Ten Alps Plc () is a UK-based multimedia production company formed of three divisions. Television production falls under four brands: Blakeway, Brook Lapping, Films of Record and Reef TV. The first three produce documentaries and current affairs programmes for global broadcasters- including BBC's Panorama, and Channel  4's Dispatches - as well as popular factual series for outlets such as Channel 5.  Reef was acquired in July 2015. 

Ten Alps Communicate manages a digital cross-platform portfolio which includes major programmes such as Transport for London's Children's Traffic Club, and educational websites, apps and channels for Siemens, Nationwide, BMW, AstraZeneca, and other major organisations. 

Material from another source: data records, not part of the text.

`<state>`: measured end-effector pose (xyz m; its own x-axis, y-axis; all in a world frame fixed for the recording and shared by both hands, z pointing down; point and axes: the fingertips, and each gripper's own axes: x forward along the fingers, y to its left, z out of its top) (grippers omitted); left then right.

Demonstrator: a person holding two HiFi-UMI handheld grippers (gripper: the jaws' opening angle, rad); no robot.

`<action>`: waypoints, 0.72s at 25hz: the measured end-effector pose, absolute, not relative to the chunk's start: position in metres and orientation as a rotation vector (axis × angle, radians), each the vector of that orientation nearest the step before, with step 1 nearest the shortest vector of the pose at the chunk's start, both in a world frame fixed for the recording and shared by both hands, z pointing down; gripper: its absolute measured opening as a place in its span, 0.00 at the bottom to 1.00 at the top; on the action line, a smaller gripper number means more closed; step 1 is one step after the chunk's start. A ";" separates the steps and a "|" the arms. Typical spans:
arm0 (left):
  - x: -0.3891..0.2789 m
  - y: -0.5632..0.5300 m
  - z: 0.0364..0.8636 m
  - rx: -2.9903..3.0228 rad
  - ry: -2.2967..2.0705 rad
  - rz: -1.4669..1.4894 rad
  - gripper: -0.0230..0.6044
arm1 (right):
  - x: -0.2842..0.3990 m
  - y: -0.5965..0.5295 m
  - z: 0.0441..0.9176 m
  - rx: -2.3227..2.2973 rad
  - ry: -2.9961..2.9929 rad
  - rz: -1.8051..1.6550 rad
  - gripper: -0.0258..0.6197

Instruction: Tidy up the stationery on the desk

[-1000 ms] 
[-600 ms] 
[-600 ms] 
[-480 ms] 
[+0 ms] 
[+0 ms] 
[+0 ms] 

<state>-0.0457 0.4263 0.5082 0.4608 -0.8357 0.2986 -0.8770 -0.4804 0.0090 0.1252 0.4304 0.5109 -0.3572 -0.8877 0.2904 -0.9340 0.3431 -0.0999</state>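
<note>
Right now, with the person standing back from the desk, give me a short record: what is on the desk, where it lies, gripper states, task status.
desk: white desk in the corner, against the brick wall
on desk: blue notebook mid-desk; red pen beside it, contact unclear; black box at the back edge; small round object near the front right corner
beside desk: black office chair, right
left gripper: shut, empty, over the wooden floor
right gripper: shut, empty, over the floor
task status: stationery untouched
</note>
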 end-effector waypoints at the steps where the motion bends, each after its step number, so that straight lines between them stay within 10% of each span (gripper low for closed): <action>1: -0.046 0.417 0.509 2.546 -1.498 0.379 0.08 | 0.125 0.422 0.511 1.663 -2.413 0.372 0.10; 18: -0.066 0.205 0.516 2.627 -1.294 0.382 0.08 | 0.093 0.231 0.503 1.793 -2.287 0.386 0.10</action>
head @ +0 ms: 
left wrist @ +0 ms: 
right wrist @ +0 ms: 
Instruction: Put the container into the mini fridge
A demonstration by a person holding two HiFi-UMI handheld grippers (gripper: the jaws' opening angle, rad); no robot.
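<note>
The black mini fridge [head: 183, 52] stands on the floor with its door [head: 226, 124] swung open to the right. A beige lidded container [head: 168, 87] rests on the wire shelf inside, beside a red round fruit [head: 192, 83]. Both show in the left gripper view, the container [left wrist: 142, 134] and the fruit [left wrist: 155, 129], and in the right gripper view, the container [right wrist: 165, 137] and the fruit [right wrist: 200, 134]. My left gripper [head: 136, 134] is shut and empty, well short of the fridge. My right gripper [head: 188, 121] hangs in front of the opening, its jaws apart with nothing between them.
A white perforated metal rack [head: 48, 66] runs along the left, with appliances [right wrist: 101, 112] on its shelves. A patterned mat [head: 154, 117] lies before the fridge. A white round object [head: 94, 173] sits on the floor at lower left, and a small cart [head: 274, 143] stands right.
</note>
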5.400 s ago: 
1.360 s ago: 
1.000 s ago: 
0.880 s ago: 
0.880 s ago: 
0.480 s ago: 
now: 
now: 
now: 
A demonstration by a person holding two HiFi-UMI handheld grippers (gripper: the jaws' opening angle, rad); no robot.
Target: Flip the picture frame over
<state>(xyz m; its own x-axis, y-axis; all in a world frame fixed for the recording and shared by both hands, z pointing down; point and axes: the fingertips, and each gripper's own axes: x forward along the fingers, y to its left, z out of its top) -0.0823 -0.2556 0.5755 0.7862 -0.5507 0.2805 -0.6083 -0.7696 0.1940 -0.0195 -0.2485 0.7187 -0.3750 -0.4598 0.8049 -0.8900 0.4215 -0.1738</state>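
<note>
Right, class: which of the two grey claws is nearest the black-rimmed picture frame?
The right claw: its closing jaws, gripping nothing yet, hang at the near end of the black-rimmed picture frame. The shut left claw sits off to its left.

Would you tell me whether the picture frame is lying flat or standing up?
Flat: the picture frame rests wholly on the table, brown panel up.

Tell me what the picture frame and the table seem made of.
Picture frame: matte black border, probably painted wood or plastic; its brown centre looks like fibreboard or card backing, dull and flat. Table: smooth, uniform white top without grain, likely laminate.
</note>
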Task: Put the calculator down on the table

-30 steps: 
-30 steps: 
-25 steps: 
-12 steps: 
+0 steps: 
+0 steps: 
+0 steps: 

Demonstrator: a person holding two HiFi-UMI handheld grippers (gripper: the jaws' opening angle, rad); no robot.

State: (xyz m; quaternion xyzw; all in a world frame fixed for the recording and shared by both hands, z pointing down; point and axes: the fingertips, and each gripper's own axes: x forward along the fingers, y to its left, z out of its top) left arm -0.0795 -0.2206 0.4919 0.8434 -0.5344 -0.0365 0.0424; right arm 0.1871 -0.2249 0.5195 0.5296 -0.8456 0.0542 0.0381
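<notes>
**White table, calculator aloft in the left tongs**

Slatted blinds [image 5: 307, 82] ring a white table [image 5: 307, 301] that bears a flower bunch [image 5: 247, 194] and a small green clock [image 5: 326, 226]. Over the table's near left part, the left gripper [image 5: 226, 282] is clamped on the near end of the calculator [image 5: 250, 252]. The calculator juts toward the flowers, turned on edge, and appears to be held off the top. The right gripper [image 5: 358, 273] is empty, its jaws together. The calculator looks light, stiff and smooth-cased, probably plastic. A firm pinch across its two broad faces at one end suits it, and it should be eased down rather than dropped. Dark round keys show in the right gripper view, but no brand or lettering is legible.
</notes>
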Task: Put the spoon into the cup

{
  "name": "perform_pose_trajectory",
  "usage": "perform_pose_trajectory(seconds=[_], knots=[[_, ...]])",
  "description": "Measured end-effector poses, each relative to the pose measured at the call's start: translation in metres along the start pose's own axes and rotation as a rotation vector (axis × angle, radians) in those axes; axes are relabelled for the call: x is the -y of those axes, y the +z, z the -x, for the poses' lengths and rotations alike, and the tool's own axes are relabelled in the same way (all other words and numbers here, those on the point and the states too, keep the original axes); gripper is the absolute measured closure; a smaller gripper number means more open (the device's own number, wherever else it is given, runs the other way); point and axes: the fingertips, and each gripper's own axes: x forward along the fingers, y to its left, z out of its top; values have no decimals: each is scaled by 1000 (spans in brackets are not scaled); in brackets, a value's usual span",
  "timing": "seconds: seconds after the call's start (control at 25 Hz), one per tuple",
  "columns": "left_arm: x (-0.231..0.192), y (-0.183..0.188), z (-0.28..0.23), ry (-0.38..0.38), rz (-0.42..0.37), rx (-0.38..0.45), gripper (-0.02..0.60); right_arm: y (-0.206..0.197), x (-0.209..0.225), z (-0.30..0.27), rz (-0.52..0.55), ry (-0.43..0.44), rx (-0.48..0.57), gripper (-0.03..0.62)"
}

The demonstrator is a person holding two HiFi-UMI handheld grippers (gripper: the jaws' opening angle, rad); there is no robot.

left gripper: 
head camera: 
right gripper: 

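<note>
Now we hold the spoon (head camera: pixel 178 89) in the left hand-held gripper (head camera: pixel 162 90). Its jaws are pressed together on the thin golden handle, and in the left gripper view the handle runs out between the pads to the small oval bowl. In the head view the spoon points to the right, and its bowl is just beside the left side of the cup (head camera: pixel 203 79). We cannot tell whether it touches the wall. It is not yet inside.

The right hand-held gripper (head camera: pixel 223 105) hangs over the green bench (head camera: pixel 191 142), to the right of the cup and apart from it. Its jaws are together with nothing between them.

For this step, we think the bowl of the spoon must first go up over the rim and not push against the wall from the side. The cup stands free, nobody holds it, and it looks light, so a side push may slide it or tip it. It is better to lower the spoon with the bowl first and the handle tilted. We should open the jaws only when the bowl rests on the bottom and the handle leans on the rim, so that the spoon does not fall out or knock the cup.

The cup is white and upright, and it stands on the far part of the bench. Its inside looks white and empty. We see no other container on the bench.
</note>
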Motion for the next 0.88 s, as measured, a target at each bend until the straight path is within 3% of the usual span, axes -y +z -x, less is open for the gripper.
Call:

Ten Alps Publishing is structured around specialised business-to-business audiences with a focus on finance, small businesses, health, pharmaceuticals, logistics and farming niches.

History
Ten Alps was founded in 1999 by Alex Connock, Bob Geldof and Des Shaw. For £1 they bought Planet 24 Radio, a subsidiary of Geldof’s previous TV production company Planet 24, producer of The Big Breakfast and The Word, when Planet 24 TV was sold to ITV subsidiary Carlton TV. The name Ten Alps derives from Planet, spelt backwards. The first production was award-winning current affairs radio programme Sunday Service for BBC Radio 5 Live. Ten Alps listed on the AIM in 2001.